Es ist eine anstrengende Sache, mit alten Menschen an Orte zurückzukehren, die ihnen in der Vergangenheit etwas bedeutet haben: Ach was, da ist jetzt ein Internetcafé! Und dort war doch dieses Blumengeschäft, wo ich früher immer ... Und guck, die alten Häuser, einfach verschwunden, dafür so ein Neubaublock ... Die Zeiten ändern sich ... Da capo, da capo.
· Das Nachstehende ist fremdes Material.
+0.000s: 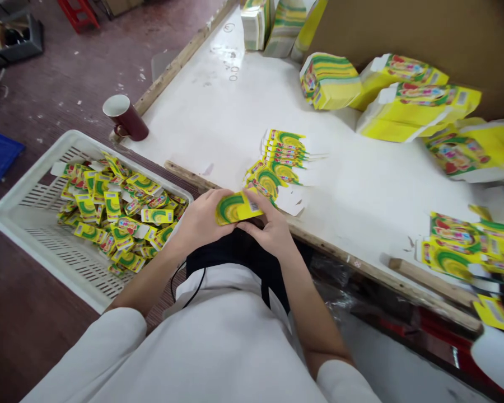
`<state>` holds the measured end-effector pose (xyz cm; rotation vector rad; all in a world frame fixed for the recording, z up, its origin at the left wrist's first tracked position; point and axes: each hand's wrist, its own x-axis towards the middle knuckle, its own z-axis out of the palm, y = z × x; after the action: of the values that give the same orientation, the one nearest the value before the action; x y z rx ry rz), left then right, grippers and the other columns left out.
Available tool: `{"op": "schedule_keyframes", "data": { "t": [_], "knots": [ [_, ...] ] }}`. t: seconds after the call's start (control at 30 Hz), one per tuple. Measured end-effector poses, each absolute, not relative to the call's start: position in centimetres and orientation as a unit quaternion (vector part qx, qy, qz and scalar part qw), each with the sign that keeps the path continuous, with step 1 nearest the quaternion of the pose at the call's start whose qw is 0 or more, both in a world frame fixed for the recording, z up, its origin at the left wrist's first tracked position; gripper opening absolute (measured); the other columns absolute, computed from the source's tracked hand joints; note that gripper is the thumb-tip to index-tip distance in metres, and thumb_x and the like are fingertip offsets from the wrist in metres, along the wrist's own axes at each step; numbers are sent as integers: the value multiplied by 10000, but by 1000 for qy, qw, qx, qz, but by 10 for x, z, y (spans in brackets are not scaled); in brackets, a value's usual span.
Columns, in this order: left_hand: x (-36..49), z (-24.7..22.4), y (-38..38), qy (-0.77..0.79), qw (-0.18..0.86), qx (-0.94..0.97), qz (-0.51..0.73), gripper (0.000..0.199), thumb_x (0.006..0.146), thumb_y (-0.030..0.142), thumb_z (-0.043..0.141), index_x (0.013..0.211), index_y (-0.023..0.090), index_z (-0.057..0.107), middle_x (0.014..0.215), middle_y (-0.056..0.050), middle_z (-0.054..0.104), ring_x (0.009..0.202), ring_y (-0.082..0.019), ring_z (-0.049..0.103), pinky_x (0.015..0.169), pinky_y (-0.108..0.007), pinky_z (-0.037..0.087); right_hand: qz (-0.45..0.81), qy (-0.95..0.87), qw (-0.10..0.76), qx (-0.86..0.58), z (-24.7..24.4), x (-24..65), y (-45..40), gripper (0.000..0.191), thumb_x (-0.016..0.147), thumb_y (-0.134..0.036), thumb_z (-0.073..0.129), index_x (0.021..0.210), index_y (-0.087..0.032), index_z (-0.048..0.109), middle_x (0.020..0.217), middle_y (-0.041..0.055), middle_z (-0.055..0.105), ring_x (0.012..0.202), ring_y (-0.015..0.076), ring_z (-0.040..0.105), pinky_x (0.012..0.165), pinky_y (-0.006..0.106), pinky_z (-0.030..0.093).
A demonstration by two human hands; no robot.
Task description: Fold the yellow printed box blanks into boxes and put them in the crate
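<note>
Between my two hands, just in front of the table edge, is a small yellow and green carton (238, 207). My left hand (204, 218) grips its left end, with the fingers behind it. The thumb and fingers of my right hand (271, 224) close on its right end, beside a printed barcode. Right behind my hands, a fanned row of flat cartons (285, 148) lies on the white tabletop. To my left a white plastic basket (29, 224) holds a heap of small folded cartons (113, 207).
A maroon mug (128, 118) stands at the table's left corner. Bundled carton stacks (415, 109) line the back of the white table (193, 117), against brown cardboard. More flat cartons (453, 240) lie at the right. A wooden strip (331, 249) edges the table. A red stool (79, 14) stands on the floor.
</note>
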<state>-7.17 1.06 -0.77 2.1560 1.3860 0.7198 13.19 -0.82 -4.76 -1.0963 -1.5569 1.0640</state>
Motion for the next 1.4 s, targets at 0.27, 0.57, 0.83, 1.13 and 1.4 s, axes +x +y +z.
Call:
{"op": "schedule_keyframes", "data": {
  "t": [0.27, 0.57, 0.83, 1.13, 1.4],
  "knots": [
    [-172, -28, 28, 718, 41, 613, 328, 832, 655, 384, 841, 1363, 140, 478, 1405, -181, 525, 1361, -413, 435, 1170, -596, 285, 179, -621, 280, -710, -87, 168, 36, 512, 799, -218, 729, 1285, -132, 592, 1138, 195, 710, 1116, 364, 623, 1006, 585, 465],
    [-75, -40, 12, 512, 410, 644, 394, 539, 795, 373, 745, 1279, 216, 569, 1295, -117, 655, 1222, -237, 616, 985, -374, 509, 140, -612, 355, -693, -95, 163, 29, 559, 758, -180, 677, 1284, -144, 490, 1046, 127, 644, 983, 289, 611, 935, 514, 507],
    [-9, -56, 27, 374, 600, 440, 554, 789, 596, 468, 904, 1287, 275, 575, 1306, -88, 655, 1248, -261, 618, 1012, -392, 529, 202, -646, 416, -607, -55, 145, -2, 549, 769, -245, 695, 1267, -219, 466, 1035, 87, 586, 972, 277, 583, 923, 510, 513],
    [10, -40, 18, 358, 524, 438, 637, 418, 903, 587, 593, 1051, 228, 747, 1029, -88, 767, 1087, -271, 704, 958, -438, 578, 516, -439, 565, -472, -53, 109, -16, 540, 746, -407, 804, 1117, -319, 421, 797, -67, 554, 753, 139, 611, 724, 293, 556],
    [-4, -57, 14, 257, 293, 663, 639, 362, 1027, 327, 428, 1309, 261, 645, 1215, -85, 740, 1125, -211, 695, 968, -388, 579, 391, -470, 565, -554, -54, 102, -22, 484, 767, -223, 743, 1148, -280, 449, 783, -67, 590, 673, 127, 609, 637, 279, 512]
  ]
}}
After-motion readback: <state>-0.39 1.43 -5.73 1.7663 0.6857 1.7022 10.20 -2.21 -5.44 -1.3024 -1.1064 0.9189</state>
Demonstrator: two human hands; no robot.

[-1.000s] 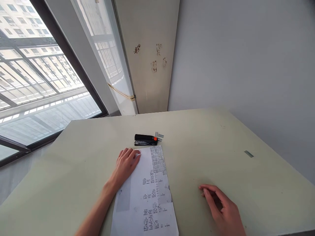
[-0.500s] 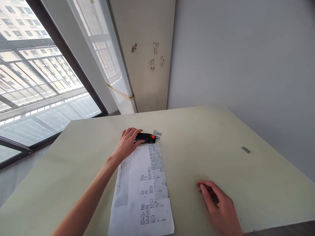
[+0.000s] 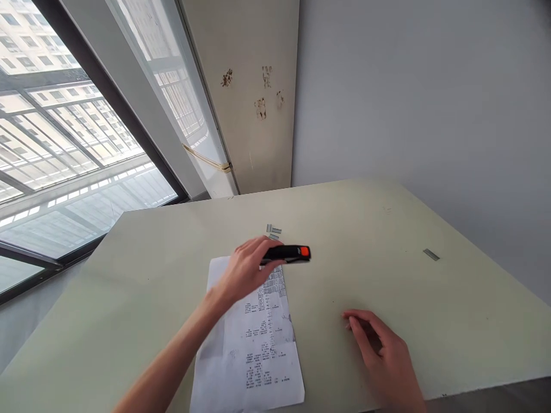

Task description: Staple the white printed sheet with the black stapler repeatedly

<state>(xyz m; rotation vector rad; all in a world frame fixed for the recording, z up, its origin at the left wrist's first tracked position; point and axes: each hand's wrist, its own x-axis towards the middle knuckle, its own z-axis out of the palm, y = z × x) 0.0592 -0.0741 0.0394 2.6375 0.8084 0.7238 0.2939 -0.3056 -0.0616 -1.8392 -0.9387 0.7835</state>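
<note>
My left hand [image 3: 247, 269] grips a black stapler [image 3: 289, 253] with an orange-red end, raised over the top of the printed paper [image 3: 253, 344]. The stapler's orange-red end points right, past the paper's upper right corner. Under the hand and stapler, part of the paper's upper print is hidden. My right hand [image 3: 381, 353] rests near the table's front edge, right of the paper. Its thumb and fingertips are pressed together, and whatever may be between them is too small or hidden to make out.
Several small strips of staples [image 3: 274, 230] lie beyond the paper. Another staple strip [image 3: 431, 254] lies at the right of the pale table [image 3: 353, 229]. A grey wall [image 3: 413, 97] stands behind the table, a window [image 3: 77, 132] at the left.
My left hand has lifted the stapler off the table and brought it right and nearer, over the paper's top edge. My right hand has barely moved.
</note>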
Mein Freund F. und ich fahren nach Mostar ins Herz der bosnischen Herzegowina. Nicht mehr als zwei Jahre sind seit unserem letzten Ausflug vergangen, und das grausig-schöne Gesicht der zerschossenen Vielvölkerstadt steht uns noch überdeutlich vor Augen. Mühelos finden wir den gewohnten Parkplatz, stellen den Wagen ab, stöhnen über die Hitze, die Mostar wie immer fest im Griff hält - und betreten eine neue Welt. Es ist schwer zu glauben: Eine Stadt, die vor zwei Jahren vom Geruch ihrer Toten beherrscht wurde, atmet heute die Aura eines Mittelmeerbadeorts vor der Saison. Auf dem Corso haben sich zerschossene Gerippe in bunt gestrichene Häuser verwandelt, und jedes beherbergt plötzlich ein Geschäft, eine Bar oder ein Café. Wenige Menschen sitzen inmitten von Heerscharen auf die Straße gerückter Tische. Junge Leute schlendern paarweise vorbei und rufen einander Scherzworte zu. Kellner und Ladenmädchen statten sich gegenseitig Besuche ab, um mit noch einem Kaffee und noch einer Zigarette die Langeweile in überschaubare Einheiten zu teilen. Außer Burek und Ćevapčići gibt es Pizza zum Mitnehmen. Ein handtuchschmaler Laden verkauft Gummibälle, Plastikschaufeln und Sonnenbrillen. Die Sonne steigt, unsere Laune sinkt.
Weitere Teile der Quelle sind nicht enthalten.